- WHAT IS REQUIRED
How many lines in the entries below contain the string "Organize"? Reply with the number only.

DATASET ENTRIES: Begin

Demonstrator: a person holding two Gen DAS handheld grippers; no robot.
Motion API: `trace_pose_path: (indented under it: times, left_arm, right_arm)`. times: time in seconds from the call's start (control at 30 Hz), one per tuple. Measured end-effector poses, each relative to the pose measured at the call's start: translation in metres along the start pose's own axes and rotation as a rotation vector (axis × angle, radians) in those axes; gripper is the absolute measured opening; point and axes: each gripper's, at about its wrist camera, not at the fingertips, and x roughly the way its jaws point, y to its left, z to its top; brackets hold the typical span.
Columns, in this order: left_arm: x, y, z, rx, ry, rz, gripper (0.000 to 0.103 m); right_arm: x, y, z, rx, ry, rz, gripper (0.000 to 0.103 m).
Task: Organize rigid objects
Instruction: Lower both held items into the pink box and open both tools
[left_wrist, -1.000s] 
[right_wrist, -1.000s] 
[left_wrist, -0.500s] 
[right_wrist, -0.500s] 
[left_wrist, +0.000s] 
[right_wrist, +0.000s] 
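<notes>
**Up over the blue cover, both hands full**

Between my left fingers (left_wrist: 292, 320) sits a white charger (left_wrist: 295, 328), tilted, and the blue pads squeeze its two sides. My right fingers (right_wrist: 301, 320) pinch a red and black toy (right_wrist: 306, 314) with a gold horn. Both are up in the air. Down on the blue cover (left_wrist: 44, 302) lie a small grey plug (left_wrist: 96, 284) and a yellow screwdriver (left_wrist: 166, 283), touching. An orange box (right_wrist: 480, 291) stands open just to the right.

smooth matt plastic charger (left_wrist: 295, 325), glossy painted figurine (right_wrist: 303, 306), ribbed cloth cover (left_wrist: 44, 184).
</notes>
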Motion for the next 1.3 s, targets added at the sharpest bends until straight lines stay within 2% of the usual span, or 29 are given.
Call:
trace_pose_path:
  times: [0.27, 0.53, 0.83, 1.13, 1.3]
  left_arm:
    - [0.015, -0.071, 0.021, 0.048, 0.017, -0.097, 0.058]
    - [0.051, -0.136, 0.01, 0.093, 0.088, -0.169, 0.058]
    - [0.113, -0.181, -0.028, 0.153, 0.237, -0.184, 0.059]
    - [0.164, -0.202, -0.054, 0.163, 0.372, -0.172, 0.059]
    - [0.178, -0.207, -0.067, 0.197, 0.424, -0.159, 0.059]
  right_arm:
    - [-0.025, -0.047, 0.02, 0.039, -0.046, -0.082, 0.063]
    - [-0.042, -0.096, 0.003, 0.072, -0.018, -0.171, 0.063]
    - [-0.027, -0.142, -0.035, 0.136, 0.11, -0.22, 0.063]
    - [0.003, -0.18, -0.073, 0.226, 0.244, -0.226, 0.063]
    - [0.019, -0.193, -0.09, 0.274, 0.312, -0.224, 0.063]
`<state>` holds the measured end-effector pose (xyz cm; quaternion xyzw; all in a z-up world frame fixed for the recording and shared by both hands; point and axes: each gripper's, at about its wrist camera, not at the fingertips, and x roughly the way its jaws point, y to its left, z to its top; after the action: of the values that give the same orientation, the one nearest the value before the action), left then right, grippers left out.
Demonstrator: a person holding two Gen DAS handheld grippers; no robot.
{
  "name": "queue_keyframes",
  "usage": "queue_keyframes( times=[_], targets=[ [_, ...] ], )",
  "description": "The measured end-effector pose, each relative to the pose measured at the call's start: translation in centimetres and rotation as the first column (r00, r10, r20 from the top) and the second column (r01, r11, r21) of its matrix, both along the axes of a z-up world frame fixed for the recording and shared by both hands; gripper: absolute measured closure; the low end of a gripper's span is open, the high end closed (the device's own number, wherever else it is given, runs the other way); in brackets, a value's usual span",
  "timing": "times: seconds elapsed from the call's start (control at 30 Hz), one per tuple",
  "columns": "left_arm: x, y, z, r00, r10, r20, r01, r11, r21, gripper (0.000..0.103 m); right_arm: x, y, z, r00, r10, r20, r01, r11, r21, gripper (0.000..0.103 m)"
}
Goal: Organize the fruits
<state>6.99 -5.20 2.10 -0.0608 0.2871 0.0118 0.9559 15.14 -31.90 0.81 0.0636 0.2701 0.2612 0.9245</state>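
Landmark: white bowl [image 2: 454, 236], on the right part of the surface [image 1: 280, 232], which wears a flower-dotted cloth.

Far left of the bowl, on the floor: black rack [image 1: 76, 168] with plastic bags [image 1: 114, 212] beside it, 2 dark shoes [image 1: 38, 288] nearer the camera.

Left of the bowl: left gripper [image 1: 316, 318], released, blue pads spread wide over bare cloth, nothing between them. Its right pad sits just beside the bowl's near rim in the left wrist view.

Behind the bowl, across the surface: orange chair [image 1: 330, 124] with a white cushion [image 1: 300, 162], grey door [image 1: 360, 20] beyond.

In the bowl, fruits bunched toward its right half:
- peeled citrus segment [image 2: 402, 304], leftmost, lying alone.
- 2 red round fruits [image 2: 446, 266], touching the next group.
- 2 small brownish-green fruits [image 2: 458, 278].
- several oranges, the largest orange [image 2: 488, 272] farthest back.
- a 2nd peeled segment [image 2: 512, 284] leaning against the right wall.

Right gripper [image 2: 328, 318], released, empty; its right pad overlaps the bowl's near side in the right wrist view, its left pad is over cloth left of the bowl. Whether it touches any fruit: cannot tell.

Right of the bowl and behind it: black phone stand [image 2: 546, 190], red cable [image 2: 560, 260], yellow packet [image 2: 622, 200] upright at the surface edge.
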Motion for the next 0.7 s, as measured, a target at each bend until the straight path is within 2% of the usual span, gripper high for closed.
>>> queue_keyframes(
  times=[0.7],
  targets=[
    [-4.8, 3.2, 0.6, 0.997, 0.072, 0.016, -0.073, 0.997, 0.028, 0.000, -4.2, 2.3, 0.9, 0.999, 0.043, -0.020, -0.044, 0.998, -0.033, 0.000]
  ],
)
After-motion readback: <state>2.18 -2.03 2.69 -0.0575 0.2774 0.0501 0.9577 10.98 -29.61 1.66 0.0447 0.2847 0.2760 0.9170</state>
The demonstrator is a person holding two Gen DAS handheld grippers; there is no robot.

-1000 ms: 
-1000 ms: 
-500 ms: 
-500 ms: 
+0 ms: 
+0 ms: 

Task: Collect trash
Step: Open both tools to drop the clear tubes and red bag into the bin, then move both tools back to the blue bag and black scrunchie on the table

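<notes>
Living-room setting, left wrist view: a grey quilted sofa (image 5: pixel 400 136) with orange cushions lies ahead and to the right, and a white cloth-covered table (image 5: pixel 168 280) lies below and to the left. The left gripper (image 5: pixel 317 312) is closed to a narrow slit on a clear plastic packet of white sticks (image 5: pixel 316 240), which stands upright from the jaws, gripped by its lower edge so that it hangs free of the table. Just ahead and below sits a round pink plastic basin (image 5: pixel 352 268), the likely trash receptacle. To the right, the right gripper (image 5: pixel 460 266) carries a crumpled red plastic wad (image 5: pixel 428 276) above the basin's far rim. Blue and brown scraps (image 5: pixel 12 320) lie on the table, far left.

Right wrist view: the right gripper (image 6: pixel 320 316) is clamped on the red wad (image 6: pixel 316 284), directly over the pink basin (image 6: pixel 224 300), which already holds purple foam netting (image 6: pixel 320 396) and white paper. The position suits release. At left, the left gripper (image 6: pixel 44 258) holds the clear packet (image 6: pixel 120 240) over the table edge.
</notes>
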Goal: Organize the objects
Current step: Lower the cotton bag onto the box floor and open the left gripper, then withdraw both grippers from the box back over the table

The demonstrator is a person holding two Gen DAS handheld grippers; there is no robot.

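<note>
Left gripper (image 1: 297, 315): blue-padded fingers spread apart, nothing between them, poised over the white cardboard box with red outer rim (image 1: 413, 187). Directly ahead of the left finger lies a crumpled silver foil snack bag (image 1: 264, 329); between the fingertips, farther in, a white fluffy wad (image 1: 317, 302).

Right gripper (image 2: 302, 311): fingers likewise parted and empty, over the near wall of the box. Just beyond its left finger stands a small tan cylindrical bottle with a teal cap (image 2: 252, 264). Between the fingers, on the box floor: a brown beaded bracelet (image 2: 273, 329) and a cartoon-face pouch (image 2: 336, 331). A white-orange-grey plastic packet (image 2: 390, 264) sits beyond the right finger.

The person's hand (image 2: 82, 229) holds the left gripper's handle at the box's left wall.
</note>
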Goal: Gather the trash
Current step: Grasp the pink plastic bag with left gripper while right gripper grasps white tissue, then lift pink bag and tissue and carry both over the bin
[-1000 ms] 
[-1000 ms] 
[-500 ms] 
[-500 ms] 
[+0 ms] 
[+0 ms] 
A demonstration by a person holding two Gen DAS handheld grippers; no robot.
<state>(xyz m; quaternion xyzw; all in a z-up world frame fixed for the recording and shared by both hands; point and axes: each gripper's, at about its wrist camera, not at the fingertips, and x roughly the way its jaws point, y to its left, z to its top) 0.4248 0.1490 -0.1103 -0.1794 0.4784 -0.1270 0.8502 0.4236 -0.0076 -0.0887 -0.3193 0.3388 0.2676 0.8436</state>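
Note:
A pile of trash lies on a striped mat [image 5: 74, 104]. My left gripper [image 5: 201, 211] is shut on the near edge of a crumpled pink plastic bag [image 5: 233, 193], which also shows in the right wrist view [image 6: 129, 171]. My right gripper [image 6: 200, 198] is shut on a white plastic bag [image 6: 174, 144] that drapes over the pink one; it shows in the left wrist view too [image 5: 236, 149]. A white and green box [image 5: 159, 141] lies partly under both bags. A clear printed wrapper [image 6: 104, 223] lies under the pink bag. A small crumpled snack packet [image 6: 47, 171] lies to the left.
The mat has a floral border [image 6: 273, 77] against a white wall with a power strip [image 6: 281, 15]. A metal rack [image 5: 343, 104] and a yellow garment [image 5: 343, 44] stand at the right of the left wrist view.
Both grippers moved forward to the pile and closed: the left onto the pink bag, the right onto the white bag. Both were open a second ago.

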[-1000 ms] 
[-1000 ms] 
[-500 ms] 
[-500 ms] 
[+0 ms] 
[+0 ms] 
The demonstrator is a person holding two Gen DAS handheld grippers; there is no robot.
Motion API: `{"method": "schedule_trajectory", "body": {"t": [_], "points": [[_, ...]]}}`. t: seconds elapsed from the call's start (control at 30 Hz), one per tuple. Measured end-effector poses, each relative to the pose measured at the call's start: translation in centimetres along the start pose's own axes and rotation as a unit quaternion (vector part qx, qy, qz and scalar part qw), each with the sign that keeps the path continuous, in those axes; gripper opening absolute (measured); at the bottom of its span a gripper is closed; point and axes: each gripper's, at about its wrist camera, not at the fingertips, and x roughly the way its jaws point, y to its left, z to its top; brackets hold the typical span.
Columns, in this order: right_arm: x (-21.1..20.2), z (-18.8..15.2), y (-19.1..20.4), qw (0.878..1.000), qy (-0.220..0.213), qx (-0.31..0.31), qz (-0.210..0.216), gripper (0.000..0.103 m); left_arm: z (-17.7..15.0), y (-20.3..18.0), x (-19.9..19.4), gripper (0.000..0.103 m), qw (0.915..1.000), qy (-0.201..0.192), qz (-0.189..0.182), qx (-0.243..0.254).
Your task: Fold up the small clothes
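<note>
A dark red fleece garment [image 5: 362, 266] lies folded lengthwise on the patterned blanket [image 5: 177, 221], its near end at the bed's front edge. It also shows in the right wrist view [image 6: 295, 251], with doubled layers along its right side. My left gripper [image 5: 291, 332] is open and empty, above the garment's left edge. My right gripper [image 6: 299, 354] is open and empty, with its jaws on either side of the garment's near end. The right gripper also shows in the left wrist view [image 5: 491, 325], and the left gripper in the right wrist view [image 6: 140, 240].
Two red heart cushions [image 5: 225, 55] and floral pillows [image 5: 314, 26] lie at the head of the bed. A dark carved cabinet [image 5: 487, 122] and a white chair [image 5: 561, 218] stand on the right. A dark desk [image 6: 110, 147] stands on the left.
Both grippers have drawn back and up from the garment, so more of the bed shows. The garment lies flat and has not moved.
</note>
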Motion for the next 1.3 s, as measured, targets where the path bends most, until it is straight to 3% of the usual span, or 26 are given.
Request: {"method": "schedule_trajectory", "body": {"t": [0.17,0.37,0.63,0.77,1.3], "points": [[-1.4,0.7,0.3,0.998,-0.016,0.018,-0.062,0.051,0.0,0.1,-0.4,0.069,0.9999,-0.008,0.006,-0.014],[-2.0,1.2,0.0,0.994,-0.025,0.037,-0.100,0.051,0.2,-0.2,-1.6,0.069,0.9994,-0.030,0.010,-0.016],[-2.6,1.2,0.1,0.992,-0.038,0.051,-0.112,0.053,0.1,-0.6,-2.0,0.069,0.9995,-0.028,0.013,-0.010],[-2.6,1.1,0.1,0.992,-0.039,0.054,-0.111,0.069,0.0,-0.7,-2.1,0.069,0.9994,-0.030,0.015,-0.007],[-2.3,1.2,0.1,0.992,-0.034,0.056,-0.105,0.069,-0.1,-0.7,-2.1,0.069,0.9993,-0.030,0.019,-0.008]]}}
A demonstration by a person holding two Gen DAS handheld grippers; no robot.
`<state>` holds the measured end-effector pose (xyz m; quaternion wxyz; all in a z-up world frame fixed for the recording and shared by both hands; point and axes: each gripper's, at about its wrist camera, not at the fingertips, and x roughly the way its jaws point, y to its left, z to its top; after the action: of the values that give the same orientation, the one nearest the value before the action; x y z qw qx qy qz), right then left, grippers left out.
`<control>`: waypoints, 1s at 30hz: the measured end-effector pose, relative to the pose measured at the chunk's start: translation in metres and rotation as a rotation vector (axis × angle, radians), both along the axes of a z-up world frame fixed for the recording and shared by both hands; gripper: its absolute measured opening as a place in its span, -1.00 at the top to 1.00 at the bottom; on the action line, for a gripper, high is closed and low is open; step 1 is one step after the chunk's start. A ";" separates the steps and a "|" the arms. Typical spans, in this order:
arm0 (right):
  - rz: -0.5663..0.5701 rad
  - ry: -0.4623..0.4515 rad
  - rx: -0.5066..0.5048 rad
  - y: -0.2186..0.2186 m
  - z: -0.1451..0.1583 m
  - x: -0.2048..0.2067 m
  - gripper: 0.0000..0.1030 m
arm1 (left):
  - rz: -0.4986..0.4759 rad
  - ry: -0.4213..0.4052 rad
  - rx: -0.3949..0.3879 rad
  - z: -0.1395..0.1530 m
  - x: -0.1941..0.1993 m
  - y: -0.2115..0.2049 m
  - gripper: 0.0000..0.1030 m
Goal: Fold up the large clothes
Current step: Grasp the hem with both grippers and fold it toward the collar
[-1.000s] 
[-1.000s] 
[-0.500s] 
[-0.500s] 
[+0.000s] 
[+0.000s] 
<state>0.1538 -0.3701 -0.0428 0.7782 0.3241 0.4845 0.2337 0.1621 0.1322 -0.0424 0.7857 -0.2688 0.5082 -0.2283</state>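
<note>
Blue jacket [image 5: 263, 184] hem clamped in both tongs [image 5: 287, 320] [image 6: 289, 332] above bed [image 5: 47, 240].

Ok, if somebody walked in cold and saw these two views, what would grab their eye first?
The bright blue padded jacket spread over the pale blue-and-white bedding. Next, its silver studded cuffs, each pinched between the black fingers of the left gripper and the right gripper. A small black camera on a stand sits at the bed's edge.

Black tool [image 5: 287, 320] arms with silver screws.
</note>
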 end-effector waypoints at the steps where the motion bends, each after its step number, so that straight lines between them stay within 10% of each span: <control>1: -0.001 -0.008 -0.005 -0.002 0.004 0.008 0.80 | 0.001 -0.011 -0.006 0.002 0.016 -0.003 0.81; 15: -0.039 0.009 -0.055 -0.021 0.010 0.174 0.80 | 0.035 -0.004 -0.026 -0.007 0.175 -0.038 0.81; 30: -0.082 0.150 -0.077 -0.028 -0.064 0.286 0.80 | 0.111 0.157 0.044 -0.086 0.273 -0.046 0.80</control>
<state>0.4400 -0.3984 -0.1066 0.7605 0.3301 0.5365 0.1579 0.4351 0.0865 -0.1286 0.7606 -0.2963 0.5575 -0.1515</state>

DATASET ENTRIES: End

- EXERCISE SOLUTION
3